Daran, dass Maschinen schlauer sind, haben wir uns gewöhnt. Besser Schach spielen sie schon längst. Der Weltmeister Magnus Carlsen sagt von sich selbst, er könne in komplexen Situationen etwa 15 bis 20 Stellungen vorausberechnen. Leistungsstarke Computer bewerten hunderte Millionen von Stellungen pro Sekunde. Es liegt schon ein paar Jahre zurück, als der IBM-Supercomputer Deep Blue am 10. Februar 1996 erstmals den damaligen Schachweltmeister Garri Kasparow besiegte. Was damals eine Sensation war, sorgt heute nur noch für ein müdes Lächeln. Inzwischen ist geistige Aktivität ganz grundsätzlich auf dem Rückzug. Wozu noch selbst denken, wenn künstliche Intelligenz fast jede Frage in wenigen Sekunden beantworten kann.

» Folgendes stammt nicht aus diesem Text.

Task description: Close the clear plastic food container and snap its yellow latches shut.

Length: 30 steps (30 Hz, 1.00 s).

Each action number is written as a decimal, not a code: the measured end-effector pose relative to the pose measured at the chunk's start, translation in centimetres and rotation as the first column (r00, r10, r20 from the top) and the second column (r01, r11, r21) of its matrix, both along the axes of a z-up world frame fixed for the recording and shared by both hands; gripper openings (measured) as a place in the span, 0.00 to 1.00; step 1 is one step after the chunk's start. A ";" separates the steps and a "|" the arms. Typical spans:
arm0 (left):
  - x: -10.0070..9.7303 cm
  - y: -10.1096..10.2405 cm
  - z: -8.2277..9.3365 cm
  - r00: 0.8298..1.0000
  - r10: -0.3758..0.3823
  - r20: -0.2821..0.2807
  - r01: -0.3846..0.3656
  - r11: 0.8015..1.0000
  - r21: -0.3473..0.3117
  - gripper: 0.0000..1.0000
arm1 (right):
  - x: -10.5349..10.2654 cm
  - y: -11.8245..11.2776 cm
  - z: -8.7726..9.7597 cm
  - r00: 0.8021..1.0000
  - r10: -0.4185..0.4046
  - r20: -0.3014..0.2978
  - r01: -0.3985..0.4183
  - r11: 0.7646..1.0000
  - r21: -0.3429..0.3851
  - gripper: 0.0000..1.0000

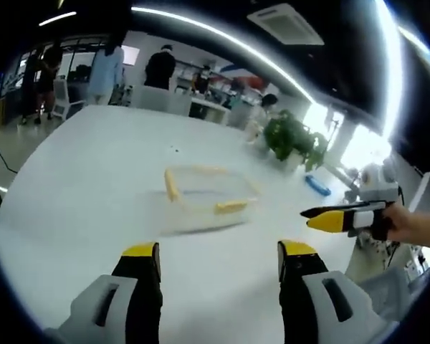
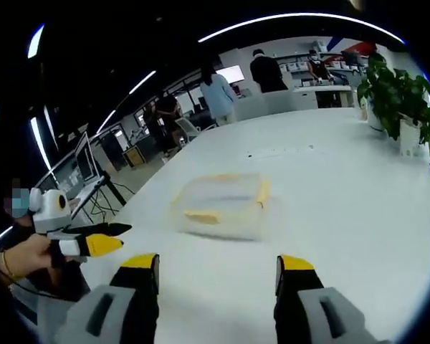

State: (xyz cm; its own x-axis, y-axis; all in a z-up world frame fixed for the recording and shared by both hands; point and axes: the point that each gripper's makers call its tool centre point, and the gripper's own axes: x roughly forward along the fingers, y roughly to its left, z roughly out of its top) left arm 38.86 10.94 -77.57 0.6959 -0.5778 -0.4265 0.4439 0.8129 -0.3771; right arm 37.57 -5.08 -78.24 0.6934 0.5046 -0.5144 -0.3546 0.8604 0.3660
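Two grippers, both short of the container [image 1: 204,197], neither touching it. It sits alone on the white worktop [image 1: 79,179], near mid-surface, with a plant [image 1: 295,140] well beyond it. Left gripper [image 1: 220,259] has its jaws wide apart, nothing between them, container straight ahead. Right gripper [image 2: 218,265] likewise: jaws apart, empty, container [image 2: 221,204] ahead in the right gripper view.

Yellow latches visible on the box: one on a long side [image 1: 231,207], one on a short end [image 1: 171,184]. Blur makes it hard to say whether the lid is fully seated or whether any latch is already down (I can't tell from either view).

How I'd run this step:
- Come in from opposite sides so the box can't slide on the slick worktop.
- Seat the lid first: press down flat near the rim, not in the centre, thin clear plastic will flex.
- Then latches one at a time, one gripper bracing the box while the other pushes the latch over the rim edge.
- Use a jaw tip as a pusher; no need to pinch.

Risk: pushing a latch sideways with no brace just skates the box away.
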 end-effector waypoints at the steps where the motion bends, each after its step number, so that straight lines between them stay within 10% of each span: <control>1: -0.1 0.1 0.1 1.000 0.001 0.005 -0.001 1.000 0.001 0.65 | -0.2 0.0 0.0 1.000 -0.001 0.000 0.001 1.000 0.000 0.65; 30: -0.9 2.0 -0.1 1.000 0.005 0.016 -0.006 1.000 0.027 0.64 | -2.0 -0.7 0.5 0.999 -0.051 0.000 0.050 0.999 0.017 0.64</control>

Schneller als der schnellste Mensch
Maschinen schleifen nun auch die letzten Bastionen menschlicher Dominanz. Noch im vergangenen Jahr benötigte ein humanoider, also menschenähnlicher Roboter, zwei Stunden und 40 Minuten für den Pekinger Halbmarathon. 21 Teams waren am Start, einige Roboter schafften nur ein paar Meter, ehe sie in die Bande krachten. In diesem Jahr war alles anders. Ein knallroter Humanoide mit dem treffenden Namen „Blitz“ spurtete die 21 Kilometer in etwas mehr als 50 Minuten. Den Weltrekord der Menschen hält Jacob Kiplimo aus Uganda in 57:20 Minuten. Immerhin fand Kiplimo seinen Weg vom Start zum Ziel allein, während die Mehrzahl der Roboter noch ferngesteuert wird. Aber auch das ändert sich. Schon jetzt schafften 40 Prozent die Strecke ohne Hilfe von außen.
Roboter räumen die Spülmaschine aus
Irgendwann, so der Plan, sollen die Humanoiden Industriejobs übernehmen, aber auch im Haushalt helfen. Hier schließt sich der Kreis der Faulheit. Klar, nicht mehr denken zu müssen, ist schon okay. Aber die Spülmaschine ausräumen und danach die Wäsche aufhängen zu lassen – unbezahlbar. Die Vorbereitungen laufen schon. In China ist es ein neues Geschäftsmodell, sich stundenlang beim Bügeln zu filmen, um mit dem Videomaterial dann die Roboter-KI zu trainieren. Socken sortieren wäre in diesem Zusammenhang auch wünschenswert. Fragt sich nur, was der Mensch mit all der Freizeit anfangen soll. Gassigehen vielleicht mit dem Lieblingshumanoiden? Der kann sein Häufchen dann gleich selbst wegräumen.